__ACTION ITEM__.
Take each line of the data that contains the string "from" and copy it.

__RECORDED DATA__.
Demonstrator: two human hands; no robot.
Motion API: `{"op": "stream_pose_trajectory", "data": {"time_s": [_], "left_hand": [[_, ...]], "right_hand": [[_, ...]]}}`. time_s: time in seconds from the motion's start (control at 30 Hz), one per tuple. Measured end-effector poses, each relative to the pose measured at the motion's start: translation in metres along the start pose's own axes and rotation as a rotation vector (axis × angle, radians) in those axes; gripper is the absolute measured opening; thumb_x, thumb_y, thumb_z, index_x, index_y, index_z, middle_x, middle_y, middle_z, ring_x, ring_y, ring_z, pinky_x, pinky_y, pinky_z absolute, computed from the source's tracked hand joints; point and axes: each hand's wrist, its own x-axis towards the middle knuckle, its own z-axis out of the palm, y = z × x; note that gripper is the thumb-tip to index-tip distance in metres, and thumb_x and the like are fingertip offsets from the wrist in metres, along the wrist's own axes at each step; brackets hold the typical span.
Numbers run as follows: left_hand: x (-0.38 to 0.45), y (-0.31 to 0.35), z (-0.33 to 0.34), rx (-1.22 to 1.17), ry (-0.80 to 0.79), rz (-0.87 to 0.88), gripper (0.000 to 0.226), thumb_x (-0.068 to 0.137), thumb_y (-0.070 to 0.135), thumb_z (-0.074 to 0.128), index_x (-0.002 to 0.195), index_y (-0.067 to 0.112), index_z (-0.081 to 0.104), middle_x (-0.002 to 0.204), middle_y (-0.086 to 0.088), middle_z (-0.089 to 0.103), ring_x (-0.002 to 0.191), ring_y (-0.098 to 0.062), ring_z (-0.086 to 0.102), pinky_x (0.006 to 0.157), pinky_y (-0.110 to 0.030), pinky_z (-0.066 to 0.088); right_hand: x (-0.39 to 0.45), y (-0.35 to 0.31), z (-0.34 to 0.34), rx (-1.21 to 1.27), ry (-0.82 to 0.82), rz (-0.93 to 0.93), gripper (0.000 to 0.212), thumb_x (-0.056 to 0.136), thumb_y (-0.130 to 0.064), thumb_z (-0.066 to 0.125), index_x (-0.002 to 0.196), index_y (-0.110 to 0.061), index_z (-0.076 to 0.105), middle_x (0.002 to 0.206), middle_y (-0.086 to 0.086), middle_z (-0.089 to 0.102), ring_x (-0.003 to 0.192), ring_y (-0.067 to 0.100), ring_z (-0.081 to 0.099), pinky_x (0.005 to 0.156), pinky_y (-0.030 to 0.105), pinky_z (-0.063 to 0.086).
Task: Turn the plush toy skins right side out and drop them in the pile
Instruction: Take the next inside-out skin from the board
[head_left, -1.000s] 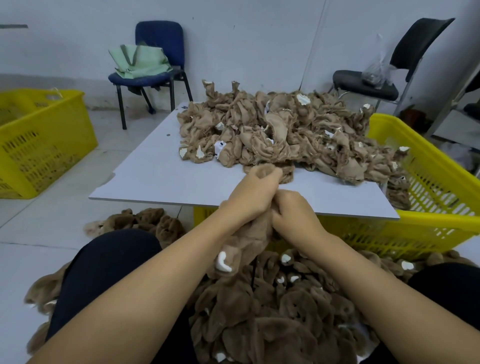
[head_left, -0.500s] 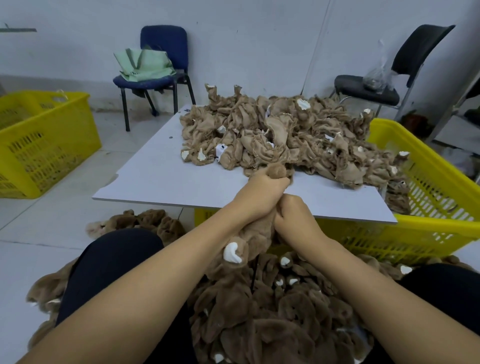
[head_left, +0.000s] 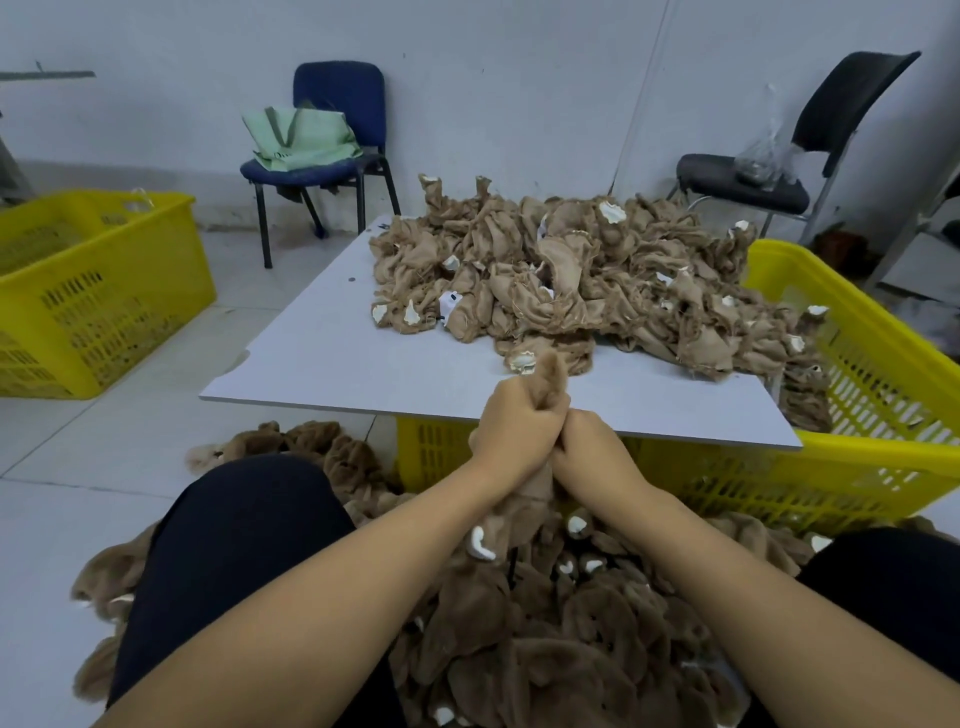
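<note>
As both hands clench it, plush skin (head_left: 524, 512) hangs below left grip (head_left: 511, 428), right grip (head_left: 592, 449), tip poking above.

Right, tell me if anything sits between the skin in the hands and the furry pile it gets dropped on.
Nothing visible does. The left hand and right hand grip the plush skin, which already hangs straight above the furry pile between the knees, its lower end apparently touching it.
</note>
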Motion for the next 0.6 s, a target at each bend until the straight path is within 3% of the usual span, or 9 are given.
{"op": "stream_pose_trajectory", "data": {"time_s": [0.1,0.17,0.3,0.4,0.47,0.53,0.6], "left_hand": [[0.008,0.013,-0.007,-0.104,0.118,0.223,0.051,0.096,0.045,0.057,0.056,0.020,0.038,0.044,-0.003,0.040,0.044,-0.020,0.043,0.048,-0.038,0.038],[0.014,0.012,-0.010,-0.134,0.166,0.279,0.043,0.098,0.040,0.057,0.060,0.026,0.042,0.047,-0.002,0.042,0.044,-0.015,0.045,0.046,-0.033,0.038],[0.008,-0.003,-0.003,-0.029,-0.074,-0.128,0.027,0.091,0.021,0.059,0.066,0.027,0.050,0.059,0.010,0.056,0.061,-0.010,0.057,0.065,-0.041,0.050],[0.014,0.004,-0.008,0.000,-0.118,-0.107,0.034,0.080,0.030,0.055,0.047,0.032,0.046,0.043,0.015,0.043,0.046,-0.003,0.041,0.057,-0.033,0.032],[0.020,0.022,-0.016,-0.033,-0.125,-0.066,0.030,0.076,0.043,0.051,0.047,0.035,0.049,0.043,0.013,0.041,0.045,-0.002,0.039,0.059,-0.033,0.032],[0.026,0.036,-0.024,-0.100,-0.111,-0.070,0.021,0.070,0.050,0.051,0.061,0.031,0.049,0.058,0.007,0.048,0.059,-0.010,0.049,0.065,-0.040,0.039],[0.030,0.036,-0.025,-0.139,-0.146,-0.141,0.032,0.068,0.047,0.052,0.081,0.018,0.053,0.072,-0.008,0.053,0.071,-0.022,0.055,0.074,-0.043,0.045]], "right_hand": [[0.006,-0.008,-0.011,0.078,0.181,-0.113,0.016,0.088,-0.013,0.052,0.072,-0.015,0.052,0.070,0.004,0.057,0.065,0.024,0.056,0.056,0.040,0.043],[0.010,-0.010,-0.014,0.094,0.238,-0.138,0.015,0.088,-0.015,0.051,0.073,-0.012,0.055,0.070,0.005,0.058,0.064,0.023,0.056,0.055,0.040,0.043],[0.006,0.000,0.008,0.030,-0.046,0.015,0.017,0.093,-0.010,0.051,0.076,-0.011,0.054,0.076,0.009,0.058,0.076,0.035,0.061,0.061,0.037,0.043],[0.006,-0.001,0.005,0.001,-0.024,-0.017,0.029,0.091,-0.010,0.053,0.065,-0.021,0.043,0.070,0.004,0.053,0.070,0.031,0.057,0.057,0.037,0.039],[0.010,-0.010,-0.004,-0.030,0.053,-0.085,0.033,0.090,-0.010,0.054,0.064,-0.025,0.040,0.066,0.000,0.050,0.065,0.026,0.052,0.053,0.034,0.035],[0.014,-0.015,-0.013,-0.024,0.135,-0.134,0.025,0.089,-0.010,0.055,0.068,-0.020,0.046,0.067,0.004,0.055,0.063,0.027,0.052,0.052,0.036,0.039],[0.013,-0.016,-0.013,-0.059,0.143,-0.140,0.024,0.089,-0.011,0.055,0.069,-0.018,0.046,0.067,0.006,0.054,0.065,0.031,0.054,0.053,0.039,0.039]]}}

__WRITTEN RESPONSE__.
Motion API: `{"op": "stream_pose_trajectory", "data": {"time_s": [_], "left_hand": [[_, ...]], "right_hand": [[_, ...]]}}`. time_s: time in seconds from the motion's start (control at 30 Hz), one per tuple. Measured end-effector poses, each relative to the pose measured at the motion's start: translation in metres along the start pose's own axes and rotation as a rotation vector (axis × angle, radians) in those axes; gripper is the absolute measured opening; thumb_x, thumb_y, thumb_z, index_x, index_y, index_z, middle_x, middle_y, middle_z, ring_x, ring_y, ring_z, pinky_x, pinky_y, pinky_z absolute, computed from the source's tracked hand joints; point and axes: each hand's wrist, its own x-axis towards the middle knuckle, its own z-axis out of the palm, y = z × x; note that gripper is the thumb-tip to index-tip distance in metres, and thumb_x and the like are fingertip offsets from the wrist in metres, along the wrist's own axes at each step; brackets hold the typical span.
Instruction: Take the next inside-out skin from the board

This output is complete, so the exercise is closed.